§ Problem description
Copy, from the entries below, each line where the word "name" can be found.

#### Input data ####

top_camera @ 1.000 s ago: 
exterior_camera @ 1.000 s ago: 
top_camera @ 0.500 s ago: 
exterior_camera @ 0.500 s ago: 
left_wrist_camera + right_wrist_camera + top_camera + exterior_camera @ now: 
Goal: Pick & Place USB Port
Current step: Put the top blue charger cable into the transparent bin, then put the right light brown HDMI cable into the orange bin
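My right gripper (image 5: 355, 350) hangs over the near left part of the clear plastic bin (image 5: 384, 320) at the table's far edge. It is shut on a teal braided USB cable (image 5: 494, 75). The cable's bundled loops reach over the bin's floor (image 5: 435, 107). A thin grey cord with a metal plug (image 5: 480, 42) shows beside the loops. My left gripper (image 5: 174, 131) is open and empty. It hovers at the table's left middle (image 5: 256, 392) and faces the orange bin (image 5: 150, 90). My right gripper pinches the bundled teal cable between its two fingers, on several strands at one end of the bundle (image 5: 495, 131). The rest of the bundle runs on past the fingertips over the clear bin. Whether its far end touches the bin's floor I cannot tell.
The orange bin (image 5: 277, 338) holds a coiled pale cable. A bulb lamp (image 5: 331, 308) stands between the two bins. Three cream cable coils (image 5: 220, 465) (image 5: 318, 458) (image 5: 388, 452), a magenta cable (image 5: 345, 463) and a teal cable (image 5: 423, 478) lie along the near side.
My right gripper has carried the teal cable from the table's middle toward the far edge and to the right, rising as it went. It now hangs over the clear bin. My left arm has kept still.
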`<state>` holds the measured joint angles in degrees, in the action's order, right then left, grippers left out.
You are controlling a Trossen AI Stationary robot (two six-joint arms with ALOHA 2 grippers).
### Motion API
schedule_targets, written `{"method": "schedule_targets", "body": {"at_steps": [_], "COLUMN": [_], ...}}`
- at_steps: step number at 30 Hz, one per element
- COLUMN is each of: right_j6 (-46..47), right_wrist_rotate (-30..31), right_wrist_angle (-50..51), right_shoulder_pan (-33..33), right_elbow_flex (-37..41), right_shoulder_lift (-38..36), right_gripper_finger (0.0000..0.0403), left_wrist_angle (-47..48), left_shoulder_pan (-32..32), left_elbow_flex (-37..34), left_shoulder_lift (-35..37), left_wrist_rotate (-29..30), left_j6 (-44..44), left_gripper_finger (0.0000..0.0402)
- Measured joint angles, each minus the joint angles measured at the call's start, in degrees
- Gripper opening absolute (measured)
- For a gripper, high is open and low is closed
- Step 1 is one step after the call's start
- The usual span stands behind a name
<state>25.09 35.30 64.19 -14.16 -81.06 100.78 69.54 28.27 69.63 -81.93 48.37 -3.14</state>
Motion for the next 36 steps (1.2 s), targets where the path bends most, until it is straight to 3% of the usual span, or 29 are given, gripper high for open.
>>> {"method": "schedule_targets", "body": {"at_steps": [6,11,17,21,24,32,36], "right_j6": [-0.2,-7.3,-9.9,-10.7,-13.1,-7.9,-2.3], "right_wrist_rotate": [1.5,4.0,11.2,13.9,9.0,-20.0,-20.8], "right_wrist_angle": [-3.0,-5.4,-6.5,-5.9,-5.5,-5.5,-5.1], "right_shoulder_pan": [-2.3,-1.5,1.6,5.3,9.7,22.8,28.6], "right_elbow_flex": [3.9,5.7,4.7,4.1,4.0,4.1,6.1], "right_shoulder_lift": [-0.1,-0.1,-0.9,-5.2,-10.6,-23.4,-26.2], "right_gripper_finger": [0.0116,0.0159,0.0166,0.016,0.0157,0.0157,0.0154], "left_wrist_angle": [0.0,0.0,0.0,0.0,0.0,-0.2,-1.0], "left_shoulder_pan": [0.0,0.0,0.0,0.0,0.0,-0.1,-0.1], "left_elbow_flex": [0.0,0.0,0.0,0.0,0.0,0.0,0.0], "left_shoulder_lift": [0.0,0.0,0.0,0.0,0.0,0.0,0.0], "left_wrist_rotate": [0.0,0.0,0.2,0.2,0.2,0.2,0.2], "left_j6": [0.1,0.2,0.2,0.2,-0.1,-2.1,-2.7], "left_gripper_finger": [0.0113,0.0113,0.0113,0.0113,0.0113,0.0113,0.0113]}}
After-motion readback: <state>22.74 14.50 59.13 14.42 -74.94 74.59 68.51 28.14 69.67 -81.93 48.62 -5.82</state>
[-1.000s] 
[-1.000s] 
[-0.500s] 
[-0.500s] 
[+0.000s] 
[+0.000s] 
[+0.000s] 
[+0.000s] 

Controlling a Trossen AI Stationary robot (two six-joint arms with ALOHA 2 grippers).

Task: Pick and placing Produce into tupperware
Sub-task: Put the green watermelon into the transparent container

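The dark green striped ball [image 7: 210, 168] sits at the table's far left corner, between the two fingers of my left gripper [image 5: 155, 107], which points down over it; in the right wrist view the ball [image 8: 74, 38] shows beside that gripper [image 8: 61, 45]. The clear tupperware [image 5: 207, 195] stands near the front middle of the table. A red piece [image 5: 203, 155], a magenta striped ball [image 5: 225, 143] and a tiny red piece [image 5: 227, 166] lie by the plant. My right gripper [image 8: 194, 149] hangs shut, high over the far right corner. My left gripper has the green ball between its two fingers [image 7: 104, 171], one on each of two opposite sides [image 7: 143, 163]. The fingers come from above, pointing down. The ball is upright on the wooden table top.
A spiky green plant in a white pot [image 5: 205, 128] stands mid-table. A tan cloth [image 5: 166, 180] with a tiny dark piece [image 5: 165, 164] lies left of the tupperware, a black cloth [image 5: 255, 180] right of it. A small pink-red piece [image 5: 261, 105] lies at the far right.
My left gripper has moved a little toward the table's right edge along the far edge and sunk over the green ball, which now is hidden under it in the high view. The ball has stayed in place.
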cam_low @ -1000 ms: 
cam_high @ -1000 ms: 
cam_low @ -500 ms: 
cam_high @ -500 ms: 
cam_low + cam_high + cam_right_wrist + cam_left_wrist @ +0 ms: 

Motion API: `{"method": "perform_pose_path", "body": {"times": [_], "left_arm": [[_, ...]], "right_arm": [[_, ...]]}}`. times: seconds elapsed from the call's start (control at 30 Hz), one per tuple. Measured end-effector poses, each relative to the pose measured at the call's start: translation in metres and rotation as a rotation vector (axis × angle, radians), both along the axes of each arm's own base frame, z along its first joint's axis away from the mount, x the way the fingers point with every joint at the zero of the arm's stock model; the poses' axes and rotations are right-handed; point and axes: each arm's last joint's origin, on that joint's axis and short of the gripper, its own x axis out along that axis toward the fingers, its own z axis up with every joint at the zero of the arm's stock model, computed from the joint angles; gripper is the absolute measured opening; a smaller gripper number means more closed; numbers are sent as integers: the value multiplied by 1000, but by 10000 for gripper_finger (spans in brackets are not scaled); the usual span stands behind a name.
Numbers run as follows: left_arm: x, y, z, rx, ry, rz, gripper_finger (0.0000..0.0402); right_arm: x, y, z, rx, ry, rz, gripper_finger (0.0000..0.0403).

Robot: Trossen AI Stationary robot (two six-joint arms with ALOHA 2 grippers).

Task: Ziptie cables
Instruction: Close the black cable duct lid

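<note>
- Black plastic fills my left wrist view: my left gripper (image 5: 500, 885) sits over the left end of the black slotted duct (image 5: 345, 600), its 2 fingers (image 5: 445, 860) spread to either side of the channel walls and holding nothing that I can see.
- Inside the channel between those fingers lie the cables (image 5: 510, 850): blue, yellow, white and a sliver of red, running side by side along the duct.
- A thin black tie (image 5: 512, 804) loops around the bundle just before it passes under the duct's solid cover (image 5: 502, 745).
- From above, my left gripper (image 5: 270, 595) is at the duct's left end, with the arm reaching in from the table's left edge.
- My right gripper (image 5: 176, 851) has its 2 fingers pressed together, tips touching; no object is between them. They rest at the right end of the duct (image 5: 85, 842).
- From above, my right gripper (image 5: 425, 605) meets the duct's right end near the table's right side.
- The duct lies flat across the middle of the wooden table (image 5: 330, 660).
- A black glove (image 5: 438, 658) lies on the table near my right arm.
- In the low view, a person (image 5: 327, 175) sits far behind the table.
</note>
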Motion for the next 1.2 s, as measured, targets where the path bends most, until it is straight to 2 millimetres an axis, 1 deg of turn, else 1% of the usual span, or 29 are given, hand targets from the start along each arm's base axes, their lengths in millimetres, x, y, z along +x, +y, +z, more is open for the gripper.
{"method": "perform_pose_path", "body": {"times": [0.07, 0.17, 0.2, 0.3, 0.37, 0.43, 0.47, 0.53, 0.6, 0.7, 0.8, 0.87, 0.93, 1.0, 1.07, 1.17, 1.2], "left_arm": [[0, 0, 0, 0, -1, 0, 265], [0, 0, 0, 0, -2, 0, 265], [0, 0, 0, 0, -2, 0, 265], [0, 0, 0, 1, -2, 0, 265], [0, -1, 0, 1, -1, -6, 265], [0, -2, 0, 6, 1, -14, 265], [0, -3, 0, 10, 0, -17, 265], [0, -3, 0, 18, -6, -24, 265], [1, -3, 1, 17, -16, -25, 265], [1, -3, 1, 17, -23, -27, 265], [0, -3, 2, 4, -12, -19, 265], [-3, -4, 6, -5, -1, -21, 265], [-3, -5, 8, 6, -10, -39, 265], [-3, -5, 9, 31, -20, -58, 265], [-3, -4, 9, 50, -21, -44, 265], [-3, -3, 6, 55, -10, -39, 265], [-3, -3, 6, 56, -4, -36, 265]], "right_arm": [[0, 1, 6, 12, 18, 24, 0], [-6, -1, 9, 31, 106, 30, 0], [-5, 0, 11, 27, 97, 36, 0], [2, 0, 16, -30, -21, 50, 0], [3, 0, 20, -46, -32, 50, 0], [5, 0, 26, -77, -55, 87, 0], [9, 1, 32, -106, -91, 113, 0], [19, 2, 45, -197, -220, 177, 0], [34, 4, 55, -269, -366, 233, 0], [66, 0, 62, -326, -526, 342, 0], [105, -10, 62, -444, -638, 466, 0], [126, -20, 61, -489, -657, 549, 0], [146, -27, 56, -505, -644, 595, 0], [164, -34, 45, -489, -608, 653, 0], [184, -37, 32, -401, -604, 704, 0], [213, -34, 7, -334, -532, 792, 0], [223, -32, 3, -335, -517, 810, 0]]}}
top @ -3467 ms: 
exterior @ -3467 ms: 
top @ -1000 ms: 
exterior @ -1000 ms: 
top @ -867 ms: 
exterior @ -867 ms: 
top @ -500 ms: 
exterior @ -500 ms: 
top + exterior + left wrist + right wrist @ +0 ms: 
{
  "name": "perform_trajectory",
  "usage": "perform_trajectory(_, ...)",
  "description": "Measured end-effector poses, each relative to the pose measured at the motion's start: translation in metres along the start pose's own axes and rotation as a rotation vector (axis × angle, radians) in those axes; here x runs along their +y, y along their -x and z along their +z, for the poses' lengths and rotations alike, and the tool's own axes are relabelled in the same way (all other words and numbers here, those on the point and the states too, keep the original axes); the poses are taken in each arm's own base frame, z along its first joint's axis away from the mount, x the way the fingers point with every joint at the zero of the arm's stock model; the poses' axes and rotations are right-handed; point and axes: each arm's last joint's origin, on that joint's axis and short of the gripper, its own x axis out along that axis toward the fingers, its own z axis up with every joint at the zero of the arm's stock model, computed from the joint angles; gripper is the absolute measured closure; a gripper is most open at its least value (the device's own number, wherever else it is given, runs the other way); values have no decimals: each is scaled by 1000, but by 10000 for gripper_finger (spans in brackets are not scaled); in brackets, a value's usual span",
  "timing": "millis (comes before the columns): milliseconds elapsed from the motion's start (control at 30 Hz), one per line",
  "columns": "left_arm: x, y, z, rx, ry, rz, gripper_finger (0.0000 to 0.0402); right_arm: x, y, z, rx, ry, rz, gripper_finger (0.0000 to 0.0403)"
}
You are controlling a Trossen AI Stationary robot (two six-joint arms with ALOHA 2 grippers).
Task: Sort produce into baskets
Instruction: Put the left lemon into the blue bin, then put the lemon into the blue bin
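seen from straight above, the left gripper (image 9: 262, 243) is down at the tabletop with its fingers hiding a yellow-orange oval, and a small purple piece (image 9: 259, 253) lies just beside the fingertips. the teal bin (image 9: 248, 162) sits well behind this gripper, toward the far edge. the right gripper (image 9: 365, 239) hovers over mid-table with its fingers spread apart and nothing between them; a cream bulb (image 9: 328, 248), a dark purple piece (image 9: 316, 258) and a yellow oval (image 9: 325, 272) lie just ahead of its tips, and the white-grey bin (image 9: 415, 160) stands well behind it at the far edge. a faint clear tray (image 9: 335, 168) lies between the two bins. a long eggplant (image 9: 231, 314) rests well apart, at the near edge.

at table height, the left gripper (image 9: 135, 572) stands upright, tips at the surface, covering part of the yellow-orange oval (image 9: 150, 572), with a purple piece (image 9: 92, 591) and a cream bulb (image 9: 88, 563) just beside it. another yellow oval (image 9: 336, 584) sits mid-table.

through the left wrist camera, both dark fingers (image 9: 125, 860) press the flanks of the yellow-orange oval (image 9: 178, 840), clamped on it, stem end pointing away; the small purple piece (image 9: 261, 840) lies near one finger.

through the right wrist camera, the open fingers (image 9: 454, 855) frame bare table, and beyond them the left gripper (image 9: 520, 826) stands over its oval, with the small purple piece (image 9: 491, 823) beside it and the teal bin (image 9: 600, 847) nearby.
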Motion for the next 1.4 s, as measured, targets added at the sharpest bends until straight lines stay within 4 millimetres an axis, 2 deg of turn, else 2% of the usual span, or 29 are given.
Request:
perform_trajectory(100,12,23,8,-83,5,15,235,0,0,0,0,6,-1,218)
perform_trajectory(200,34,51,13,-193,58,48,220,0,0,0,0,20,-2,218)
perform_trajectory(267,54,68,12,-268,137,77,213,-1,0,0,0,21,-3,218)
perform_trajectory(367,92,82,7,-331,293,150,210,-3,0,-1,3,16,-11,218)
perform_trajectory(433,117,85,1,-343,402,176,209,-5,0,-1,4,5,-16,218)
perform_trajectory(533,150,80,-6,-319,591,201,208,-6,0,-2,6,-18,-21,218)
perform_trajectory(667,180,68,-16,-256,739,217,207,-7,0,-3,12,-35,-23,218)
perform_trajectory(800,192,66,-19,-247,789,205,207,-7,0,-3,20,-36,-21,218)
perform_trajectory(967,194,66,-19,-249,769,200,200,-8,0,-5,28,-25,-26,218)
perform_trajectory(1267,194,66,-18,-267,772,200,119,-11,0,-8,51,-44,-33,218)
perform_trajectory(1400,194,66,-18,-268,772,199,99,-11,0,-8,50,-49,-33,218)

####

§ The answer
- The usual span stands behind a name
Motion API: `{"method": "perform_pose_path", "body": {"times": [_], "left_arm": [[_, ...]], "right_arm": [[_, ...]]}}`. times: seconds elapsed from the call's start (control at 30 Hz), one per tuple. Measured end-effector poses, each relative to the pose measured at the call's start: translation in metres and rotation as a rotation vector (axis × angle, radians), both along the axes of each arm's own base frame, z along its first joint's axis away from the mount, x the way the fingers point with every joint at the zero of the arm's stock model; the poses' axes and rotations are right-handed; point and axes: each arm's last joint's origin, on that joint's axis and short of the gripper, its own x axis out along that axis toward the fingers, its own z axis up with every joint at the zero of the arm's stock model, computed from the joint angles; gripper is the absolute measured opening; a smaller gripper number means more closed; numbers are sent as integers: the value multiplied by 1000, but by 10000 for gripper_finger (spans in brackets are not scaled); the usual span stands behind a name.
  "name": "perform_trajectory",

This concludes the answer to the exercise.